▶ What to produce
In the material below, begin at the line that has "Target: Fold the", stop after the line that has "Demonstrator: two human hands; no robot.", and transcribe those lines exactly, without pictures.

START Data records

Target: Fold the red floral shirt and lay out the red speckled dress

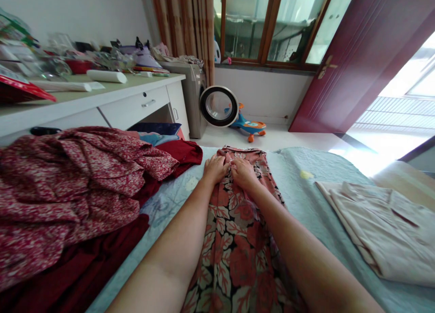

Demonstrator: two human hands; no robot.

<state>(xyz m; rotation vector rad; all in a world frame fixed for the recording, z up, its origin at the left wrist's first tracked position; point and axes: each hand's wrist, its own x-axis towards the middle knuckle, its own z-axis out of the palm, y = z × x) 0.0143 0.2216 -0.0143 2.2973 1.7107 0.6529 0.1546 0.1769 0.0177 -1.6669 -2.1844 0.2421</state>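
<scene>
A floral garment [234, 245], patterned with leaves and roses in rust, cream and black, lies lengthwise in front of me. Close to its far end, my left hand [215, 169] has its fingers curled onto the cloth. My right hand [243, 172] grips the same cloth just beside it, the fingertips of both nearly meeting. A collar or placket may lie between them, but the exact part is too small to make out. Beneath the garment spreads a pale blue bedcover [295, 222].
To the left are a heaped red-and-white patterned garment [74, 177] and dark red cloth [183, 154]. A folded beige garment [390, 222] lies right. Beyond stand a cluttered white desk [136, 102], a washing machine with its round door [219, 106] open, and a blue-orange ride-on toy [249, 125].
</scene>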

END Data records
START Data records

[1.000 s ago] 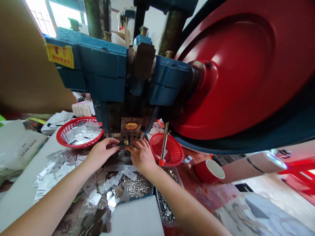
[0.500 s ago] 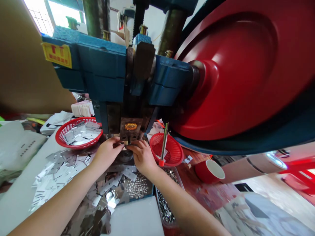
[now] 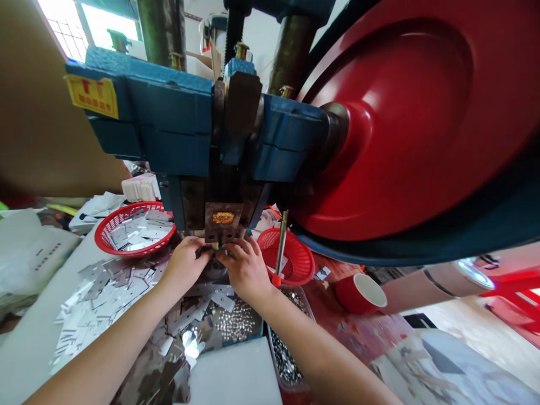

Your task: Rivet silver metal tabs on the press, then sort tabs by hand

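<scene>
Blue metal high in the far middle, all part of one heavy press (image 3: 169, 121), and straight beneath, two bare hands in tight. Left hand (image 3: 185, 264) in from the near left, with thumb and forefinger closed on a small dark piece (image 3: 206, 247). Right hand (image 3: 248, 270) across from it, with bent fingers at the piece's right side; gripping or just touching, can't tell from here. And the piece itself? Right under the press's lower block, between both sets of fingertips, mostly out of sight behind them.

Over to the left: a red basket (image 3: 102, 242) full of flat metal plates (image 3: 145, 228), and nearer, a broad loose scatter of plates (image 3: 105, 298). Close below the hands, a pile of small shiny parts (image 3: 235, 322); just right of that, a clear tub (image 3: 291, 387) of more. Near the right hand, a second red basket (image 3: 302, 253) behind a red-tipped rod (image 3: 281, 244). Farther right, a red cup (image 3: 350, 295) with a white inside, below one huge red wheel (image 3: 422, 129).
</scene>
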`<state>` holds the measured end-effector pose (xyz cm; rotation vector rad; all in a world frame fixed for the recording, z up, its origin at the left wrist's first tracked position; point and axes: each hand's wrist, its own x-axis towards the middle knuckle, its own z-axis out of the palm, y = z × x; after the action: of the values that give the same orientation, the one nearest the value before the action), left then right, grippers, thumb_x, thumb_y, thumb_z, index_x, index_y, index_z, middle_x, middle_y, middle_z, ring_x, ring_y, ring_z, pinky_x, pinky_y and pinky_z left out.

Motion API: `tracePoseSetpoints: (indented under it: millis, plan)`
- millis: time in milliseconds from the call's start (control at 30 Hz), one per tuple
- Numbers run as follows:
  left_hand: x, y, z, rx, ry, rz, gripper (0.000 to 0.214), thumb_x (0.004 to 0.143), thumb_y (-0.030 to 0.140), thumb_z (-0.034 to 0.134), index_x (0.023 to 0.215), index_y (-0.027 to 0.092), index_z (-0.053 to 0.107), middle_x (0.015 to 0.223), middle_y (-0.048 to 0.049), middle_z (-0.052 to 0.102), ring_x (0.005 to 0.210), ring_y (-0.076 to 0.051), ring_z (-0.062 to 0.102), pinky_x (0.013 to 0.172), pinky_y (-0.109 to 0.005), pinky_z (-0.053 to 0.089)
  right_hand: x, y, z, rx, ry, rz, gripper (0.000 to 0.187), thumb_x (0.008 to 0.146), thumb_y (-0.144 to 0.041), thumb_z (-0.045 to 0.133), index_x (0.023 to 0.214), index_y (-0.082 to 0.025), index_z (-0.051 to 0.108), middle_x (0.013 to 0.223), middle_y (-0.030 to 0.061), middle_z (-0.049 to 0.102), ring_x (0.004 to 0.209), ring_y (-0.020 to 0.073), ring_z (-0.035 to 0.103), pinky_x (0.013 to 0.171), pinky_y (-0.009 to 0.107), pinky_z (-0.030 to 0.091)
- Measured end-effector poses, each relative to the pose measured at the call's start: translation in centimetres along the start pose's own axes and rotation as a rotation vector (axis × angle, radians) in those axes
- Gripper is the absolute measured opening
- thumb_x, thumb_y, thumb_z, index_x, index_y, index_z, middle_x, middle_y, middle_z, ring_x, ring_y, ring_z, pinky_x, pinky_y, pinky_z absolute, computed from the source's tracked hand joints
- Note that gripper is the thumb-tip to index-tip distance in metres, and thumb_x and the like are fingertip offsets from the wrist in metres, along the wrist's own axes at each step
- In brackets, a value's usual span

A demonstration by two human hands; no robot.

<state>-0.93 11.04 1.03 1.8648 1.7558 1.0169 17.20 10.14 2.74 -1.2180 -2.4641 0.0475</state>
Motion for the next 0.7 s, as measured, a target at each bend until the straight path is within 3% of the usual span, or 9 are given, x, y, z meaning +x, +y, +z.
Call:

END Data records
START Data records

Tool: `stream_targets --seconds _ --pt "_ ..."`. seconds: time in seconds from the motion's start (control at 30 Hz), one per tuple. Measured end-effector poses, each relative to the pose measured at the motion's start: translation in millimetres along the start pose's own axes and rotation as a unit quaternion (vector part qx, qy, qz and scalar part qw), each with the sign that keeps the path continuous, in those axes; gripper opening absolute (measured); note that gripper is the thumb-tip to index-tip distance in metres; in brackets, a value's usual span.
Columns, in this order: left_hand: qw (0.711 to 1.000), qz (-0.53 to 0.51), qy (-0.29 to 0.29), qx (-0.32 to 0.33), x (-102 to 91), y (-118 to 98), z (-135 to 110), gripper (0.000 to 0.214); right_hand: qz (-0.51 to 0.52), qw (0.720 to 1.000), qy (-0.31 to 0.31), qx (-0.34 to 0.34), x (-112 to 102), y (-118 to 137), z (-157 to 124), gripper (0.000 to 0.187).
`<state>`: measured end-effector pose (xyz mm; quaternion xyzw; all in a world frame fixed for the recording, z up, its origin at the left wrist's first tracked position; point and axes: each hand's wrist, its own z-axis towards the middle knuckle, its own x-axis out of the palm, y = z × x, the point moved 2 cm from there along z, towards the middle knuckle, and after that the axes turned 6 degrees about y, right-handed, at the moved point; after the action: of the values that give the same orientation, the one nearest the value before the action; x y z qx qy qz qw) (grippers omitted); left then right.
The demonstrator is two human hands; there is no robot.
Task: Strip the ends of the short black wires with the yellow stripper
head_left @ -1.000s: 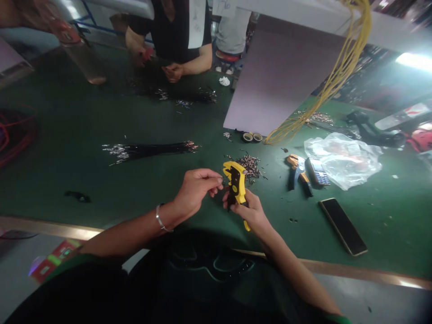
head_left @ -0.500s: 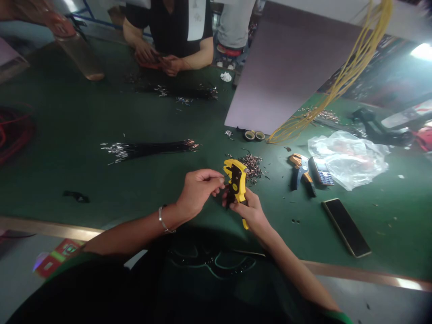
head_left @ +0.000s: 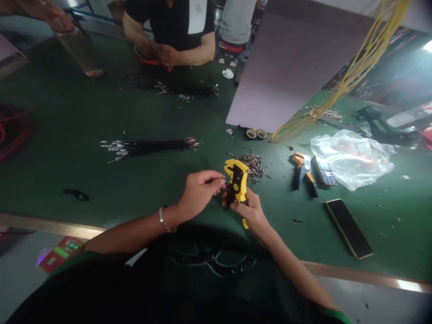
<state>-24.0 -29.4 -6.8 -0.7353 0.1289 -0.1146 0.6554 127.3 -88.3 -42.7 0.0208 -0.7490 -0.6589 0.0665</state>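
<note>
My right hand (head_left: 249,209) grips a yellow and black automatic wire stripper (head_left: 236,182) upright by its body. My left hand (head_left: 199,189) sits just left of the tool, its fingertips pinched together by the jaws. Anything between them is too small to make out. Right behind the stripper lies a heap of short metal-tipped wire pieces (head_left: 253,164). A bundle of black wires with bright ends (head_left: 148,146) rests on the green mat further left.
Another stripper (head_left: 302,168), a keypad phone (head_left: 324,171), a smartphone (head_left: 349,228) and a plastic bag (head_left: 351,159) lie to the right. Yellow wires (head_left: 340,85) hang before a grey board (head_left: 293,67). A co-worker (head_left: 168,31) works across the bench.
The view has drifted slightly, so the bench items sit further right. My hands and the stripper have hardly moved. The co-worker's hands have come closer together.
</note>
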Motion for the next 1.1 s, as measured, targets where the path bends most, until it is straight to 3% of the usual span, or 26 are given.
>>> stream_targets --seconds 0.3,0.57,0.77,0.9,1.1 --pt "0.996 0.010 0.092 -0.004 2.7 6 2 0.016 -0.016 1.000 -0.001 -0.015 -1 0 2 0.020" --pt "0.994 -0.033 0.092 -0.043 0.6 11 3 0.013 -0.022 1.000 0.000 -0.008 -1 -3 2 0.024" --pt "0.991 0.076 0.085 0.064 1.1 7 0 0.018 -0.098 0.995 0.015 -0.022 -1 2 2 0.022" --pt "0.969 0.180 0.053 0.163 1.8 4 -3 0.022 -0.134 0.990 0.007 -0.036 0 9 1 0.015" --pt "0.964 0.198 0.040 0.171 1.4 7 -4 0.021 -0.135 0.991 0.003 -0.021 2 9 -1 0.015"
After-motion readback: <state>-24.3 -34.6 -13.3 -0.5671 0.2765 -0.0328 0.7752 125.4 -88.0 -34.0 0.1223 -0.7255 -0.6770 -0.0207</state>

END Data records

▶ Exercise response
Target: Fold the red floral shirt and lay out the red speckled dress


Demonstrator: two human hands; no robot.

This output requires no further additions.